--- Data to examine ---
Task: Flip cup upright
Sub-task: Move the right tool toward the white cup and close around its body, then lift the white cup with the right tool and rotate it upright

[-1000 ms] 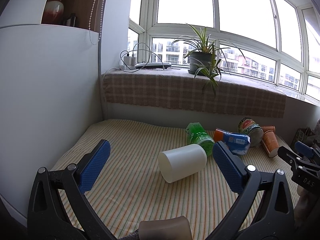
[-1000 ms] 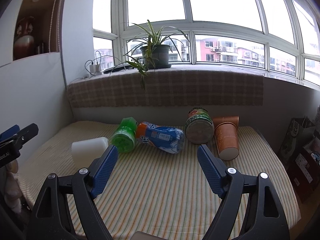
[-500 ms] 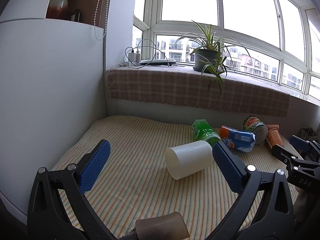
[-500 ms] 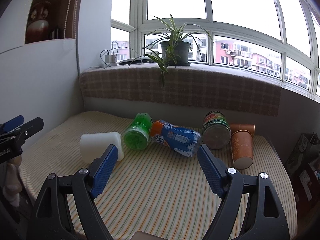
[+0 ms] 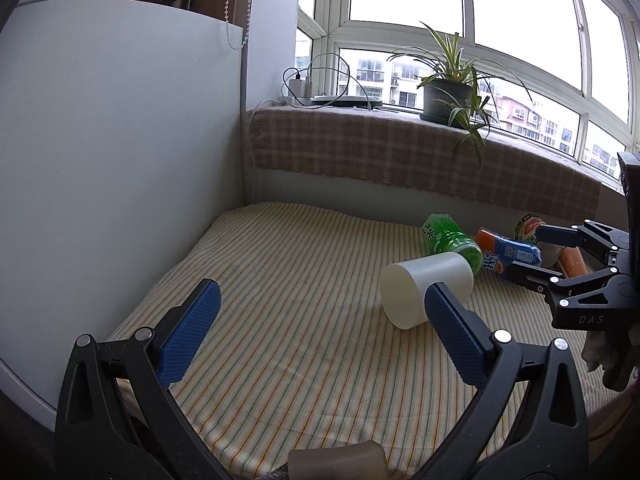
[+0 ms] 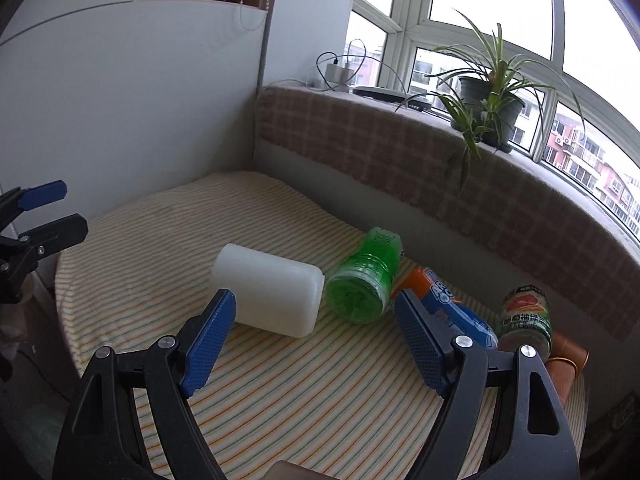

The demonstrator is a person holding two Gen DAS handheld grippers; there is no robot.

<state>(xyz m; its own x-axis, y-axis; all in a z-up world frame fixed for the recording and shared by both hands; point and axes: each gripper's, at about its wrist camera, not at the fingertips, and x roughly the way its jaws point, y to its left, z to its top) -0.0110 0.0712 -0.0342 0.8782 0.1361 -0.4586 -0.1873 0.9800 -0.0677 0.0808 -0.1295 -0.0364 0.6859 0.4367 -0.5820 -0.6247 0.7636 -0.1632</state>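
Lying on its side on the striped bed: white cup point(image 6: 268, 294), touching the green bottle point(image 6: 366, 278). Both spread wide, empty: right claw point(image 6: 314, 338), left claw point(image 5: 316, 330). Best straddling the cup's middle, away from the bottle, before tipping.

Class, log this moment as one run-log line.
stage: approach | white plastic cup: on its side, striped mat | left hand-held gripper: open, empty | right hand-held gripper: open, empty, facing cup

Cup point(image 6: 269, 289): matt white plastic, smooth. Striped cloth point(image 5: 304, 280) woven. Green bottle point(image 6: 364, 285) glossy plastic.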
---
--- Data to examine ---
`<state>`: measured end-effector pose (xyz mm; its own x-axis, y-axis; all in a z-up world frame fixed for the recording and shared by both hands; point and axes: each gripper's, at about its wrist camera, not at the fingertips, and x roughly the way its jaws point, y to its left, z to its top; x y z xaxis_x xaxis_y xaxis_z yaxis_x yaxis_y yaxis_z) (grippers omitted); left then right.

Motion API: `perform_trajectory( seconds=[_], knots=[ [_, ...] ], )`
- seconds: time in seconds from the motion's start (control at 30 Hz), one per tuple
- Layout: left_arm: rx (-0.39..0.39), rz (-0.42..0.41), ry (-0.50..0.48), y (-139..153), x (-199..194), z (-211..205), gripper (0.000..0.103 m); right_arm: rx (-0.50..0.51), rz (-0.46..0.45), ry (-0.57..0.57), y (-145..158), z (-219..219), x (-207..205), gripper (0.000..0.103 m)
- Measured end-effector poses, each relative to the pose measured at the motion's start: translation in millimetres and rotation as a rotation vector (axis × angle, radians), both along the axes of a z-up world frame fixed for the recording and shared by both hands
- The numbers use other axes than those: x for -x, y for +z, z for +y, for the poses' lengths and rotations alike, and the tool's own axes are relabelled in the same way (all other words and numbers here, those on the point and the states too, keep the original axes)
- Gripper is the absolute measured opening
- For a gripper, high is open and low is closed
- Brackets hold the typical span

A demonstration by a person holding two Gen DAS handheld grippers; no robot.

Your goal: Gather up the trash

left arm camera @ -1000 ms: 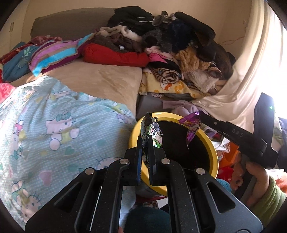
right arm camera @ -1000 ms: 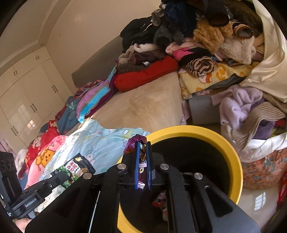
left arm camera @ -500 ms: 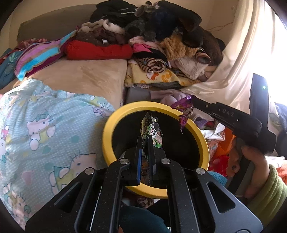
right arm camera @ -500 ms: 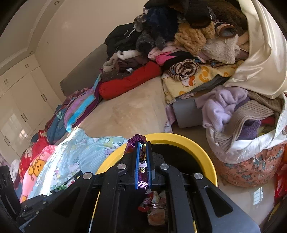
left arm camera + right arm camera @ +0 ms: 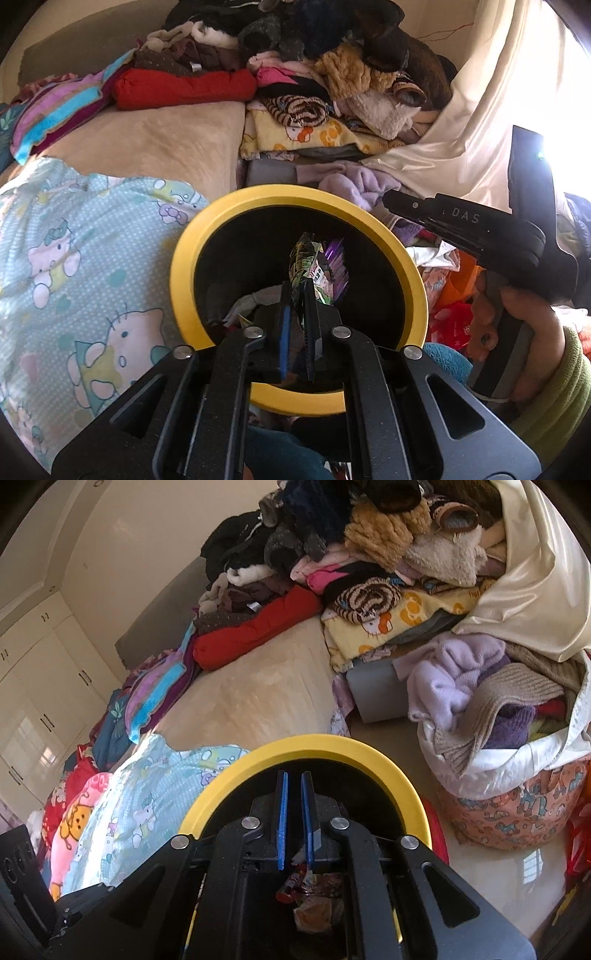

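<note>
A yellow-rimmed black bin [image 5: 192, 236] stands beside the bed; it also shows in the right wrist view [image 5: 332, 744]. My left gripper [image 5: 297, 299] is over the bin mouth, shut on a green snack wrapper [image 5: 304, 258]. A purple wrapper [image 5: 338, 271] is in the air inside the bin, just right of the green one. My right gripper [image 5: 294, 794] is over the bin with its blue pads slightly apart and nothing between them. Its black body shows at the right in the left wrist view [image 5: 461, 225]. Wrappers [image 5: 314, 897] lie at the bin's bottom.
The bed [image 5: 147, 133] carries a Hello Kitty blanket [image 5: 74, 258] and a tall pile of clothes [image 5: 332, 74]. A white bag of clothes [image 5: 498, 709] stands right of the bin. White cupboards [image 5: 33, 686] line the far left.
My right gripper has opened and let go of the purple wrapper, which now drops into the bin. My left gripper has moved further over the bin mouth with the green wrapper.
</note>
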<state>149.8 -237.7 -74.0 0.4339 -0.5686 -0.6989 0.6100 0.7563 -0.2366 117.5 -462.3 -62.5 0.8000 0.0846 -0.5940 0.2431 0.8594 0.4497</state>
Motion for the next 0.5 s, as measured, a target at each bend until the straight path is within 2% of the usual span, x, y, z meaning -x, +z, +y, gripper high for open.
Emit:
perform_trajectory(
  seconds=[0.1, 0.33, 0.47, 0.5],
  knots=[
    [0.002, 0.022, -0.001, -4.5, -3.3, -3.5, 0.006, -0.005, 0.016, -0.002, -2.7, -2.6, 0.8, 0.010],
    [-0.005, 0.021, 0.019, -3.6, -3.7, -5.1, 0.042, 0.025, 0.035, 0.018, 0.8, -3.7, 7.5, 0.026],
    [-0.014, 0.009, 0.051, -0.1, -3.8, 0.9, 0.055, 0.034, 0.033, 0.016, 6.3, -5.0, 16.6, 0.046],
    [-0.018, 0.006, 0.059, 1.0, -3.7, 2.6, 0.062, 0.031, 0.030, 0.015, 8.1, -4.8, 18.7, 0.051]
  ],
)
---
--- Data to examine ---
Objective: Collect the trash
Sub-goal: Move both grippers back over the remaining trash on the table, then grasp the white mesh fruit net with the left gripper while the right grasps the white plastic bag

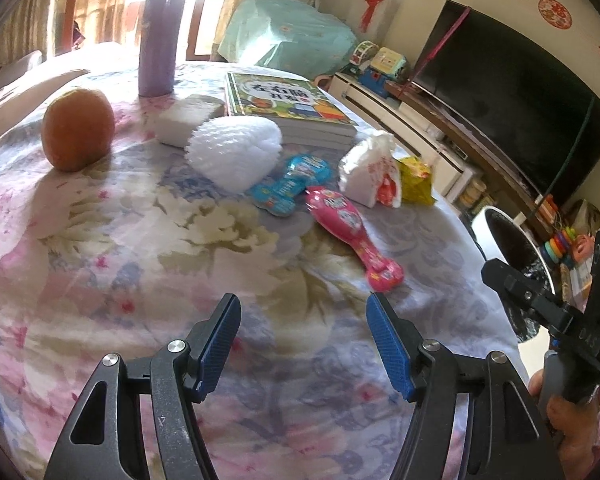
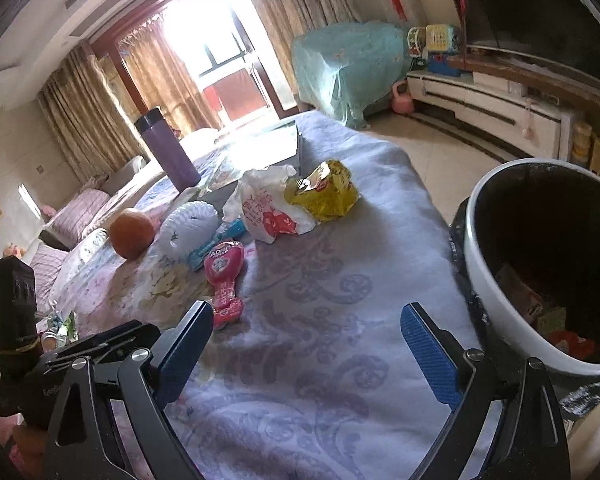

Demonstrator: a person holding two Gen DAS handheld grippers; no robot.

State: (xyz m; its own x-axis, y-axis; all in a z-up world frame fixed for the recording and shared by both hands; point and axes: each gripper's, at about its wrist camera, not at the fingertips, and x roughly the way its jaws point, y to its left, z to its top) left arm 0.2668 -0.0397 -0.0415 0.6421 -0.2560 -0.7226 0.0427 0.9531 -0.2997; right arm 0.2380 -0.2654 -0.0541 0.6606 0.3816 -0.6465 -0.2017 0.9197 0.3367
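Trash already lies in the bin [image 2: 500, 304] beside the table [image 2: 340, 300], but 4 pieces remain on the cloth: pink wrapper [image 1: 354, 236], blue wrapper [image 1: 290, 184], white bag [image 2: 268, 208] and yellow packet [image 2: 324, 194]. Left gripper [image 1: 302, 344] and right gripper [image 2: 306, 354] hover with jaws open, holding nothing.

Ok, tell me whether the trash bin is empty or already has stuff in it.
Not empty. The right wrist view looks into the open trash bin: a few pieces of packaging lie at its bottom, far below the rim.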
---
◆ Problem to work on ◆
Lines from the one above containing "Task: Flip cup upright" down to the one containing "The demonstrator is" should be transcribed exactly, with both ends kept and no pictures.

◆ Your response ◆
Task: Flip cup upright
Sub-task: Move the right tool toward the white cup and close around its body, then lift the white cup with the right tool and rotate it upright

[-1000 ms] 
[-1000 ms] 
[-500 ms] 
[-500 ms] 
[+0 ms] 
[+0 ms] 

The demonstrator is a person holding two Gen DAS handheld grippers; there is no robot.

A complete answer has now been given.